Personal information
- Full name: Luís Carlos da Silva Marques
- Date of birth: 21 August 1972 (age 52)
- Place of birth: Castro Daire, Portugal
- Height: 1.77 m (5 ft 10 in)
- Position(s): Winger

Youth career
- 1985–1991: Oriental

Senior career*
- Years: Team / Apps / (Gls)
- 1991–1996: Oriental
- 1996–1997: Nacional / 30 / (4)
- 1997: Salgueiros / 10 / (1)
- 1998–2000: Benfica / 45 / (1)
- 2000–2001: Estrela Amadora / 12 / (0)
- 2001–2002: Atlético / 35 / (4)
- 2002–2004: Estoril / 38 / (1)
- 2004–2007: Beira-Mar Monte Gordo

International career
- 1998: Portugal / 1 / (0)

= Luís Carlos (footballer, born 1972) =

Portuguese footballer

Luís Carlos da Silva Marques (born 21 August 1972), known as Luís Carlos, is a Portuguese former footballer who played as a left winger.

==Club career==
Born in Castro Daire, Viseu District, Luís Carlos joined Clube Oriental de Lisboa's youth system in 1985, going on to compete with the club as a senior in the lower leagues. In 1996, he signed with C.D. Nacional, helping his team achieve promotion from the third division.

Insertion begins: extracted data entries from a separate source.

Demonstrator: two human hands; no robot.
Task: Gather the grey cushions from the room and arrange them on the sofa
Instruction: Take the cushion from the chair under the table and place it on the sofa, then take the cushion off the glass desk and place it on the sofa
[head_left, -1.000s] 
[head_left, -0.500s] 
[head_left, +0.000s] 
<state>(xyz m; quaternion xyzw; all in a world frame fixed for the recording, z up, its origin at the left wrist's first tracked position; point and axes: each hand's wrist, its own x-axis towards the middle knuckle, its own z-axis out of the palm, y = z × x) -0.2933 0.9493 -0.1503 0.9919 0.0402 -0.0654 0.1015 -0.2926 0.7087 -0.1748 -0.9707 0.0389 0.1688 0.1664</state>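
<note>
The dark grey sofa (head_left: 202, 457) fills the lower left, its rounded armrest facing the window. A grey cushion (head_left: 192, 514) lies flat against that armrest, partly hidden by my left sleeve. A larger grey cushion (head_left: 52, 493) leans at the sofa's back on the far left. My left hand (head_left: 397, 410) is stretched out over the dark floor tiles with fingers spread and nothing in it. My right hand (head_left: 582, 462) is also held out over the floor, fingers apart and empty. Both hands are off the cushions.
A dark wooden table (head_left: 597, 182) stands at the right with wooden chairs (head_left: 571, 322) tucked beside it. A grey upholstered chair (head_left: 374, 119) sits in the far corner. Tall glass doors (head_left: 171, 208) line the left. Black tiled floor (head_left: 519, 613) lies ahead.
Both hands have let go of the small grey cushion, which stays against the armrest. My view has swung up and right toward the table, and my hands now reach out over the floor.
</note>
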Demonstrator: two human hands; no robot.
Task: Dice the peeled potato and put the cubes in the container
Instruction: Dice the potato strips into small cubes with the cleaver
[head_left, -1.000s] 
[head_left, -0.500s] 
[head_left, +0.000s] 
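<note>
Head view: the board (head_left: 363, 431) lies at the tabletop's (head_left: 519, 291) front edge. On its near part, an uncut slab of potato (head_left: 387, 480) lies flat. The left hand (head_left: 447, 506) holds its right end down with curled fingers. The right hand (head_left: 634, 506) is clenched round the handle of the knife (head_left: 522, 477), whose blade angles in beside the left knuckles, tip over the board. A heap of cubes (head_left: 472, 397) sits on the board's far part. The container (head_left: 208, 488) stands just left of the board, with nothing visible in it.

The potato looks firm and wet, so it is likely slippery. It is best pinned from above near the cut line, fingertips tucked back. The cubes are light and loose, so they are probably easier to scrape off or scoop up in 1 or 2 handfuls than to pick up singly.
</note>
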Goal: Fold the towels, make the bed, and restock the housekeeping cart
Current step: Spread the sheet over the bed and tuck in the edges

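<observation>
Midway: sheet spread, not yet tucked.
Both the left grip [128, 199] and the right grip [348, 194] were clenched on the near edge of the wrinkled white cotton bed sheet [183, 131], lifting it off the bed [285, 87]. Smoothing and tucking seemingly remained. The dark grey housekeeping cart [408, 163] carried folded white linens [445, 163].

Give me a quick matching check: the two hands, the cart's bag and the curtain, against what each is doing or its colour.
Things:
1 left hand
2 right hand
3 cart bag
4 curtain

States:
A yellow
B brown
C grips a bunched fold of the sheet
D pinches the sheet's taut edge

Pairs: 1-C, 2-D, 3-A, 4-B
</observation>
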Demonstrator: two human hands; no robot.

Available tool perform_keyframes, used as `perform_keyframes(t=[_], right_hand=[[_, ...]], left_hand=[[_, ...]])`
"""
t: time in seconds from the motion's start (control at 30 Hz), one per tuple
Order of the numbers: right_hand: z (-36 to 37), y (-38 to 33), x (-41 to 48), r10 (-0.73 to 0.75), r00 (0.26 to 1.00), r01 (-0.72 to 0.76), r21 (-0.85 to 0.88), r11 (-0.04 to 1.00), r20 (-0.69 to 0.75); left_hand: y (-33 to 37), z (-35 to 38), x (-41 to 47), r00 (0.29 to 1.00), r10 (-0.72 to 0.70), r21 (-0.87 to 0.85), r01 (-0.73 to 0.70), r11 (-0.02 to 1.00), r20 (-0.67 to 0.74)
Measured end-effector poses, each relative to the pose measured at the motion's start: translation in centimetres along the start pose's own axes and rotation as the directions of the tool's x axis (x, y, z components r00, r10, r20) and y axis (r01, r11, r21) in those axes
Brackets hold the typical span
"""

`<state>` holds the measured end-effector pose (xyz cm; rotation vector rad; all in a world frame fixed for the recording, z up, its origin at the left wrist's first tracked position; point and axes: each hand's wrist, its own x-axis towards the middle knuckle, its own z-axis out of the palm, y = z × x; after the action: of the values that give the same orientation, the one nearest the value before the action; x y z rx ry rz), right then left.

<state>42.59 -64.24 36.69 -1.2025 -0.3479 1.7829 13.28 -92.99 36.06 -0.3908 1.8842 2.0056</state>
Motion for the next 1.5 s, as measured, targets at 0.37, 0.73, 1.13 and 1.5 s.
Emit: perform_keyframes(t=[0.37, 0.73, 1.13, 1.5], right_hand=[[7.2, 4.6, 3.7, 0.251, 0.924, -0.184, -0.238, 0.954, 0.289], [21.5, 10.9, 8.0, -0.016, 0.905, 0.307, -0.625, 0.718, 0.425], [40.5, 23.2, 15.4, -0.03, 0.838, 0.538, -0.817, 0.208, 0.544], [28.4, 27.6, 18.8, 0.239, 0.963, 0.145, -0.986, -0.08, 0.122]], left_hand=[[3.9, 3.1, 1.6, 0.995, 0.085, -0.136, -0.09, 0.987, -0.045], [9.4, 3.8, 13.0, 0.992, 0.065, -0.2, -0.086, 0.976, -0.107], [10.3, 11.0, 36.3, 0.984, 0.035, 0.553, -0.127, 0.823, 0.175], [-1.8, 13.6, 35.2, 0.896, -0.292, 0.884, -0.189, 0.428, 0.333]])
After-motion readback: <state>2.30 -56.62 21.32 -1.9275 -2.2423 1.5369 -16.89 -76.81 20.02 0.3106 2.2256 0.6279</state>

Luís Carlos moved straight to the Primeira Liga in the 1997 summer, when he joined S.C. Salgueiros. In the following transfer window, after solid performances, he moved to S.L. Benfica. He made his debut on 3 January 1998 against FC Porto, and was a starter for the Graeme Souness-led side in his first season.

Subsequently, Luís Carlos was only a fringe player for Benfica, first losing his place to Hugo Leal then being completely sidelined by Jupp Heynckes in the 1999–2000 campaign. After being subjected to disciplinary procedures due to comments he made regarding the latter's releasing of João Vieira Pinto, referring to him as "not much of a man", Benfica sent him on a permanent deal to C.F. Estrela da Amadora together with Jorge Cadete, as Miguel moved in the opposite direction.

After suffering relegation from the top flight at the end of the season, Luís Carlos returned to the third level, first with Atlético Clube de Portugal then G.D. Estoril-Praia, helping the latter club promote to the second tier in 2003. He retired in 2007 at the age of 35, after three years in amateur football with Grupo Desportivo Beira-Mar.

==International career==
During his tenure with Benfica, Luís Carlos earned one cap for Portugal, playing the second half of a 2–1 friendly win with Mozambique in Ponta Delgada on 19 August 1998.